DIRECTIONS: Copy out exactly the line that contains "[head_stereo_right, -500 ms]" and all lines following it to the end of the data.

____________

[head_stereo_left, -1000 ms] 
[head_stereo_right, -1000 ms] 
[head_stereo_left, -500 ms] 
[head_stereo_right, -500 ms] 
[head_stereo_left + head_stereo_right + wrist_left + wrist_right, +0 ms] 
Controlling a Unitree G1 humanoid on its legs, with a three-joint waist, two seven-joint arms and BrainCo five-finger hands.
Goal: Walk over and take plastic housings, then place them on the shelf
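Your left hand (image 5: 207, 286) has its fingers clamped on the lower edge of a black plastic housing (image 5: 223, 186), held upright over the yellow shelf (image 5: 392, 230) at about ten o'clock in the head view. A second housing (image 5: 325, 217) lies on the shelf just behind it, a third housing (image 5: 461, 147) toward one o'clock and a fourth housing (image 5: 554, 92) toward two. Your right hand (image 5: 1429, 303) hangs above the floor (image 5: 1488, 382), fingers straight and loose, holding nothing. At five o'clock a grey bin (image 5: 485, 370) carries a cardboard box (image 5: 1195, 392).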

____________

ANSWER TO THE EXERCISE:
[head_stereo_right, -500 ms] 
[head_stereo_left + head_stereo_right + wrist_left + wrist_right, +0 ms] 
Controlling a Unitree G1 humanoid on its legs, with a three-joint waist, two seven-joint arms and BrainCo five-finger hands.
Goal: Walk over and take plastic housings, then place them on the shelf
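Your left hand (image 5: 207, 286) has its fingers clamped on the lower edge of a black plastic housing (image 5: 223, 186), held upright over the yellow shelf (image 5: 392, 230) at about ten o'clock in the head view. A second housing (image 5: 325, 217) lies on the shelf just behind it, a third housing (image 5: 461, 147) toward one o'clock and a fourth housing (image 5: 554, 92) toward two. Your right hand (image 5: 1429, 303) hangs above the floor (image 5: 1488, 382), fingers straight and loose, holding nothing. At five o'clock a grey bin (image 5: 485, 370) carries a cardboard box (image 5: 1195, 392).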

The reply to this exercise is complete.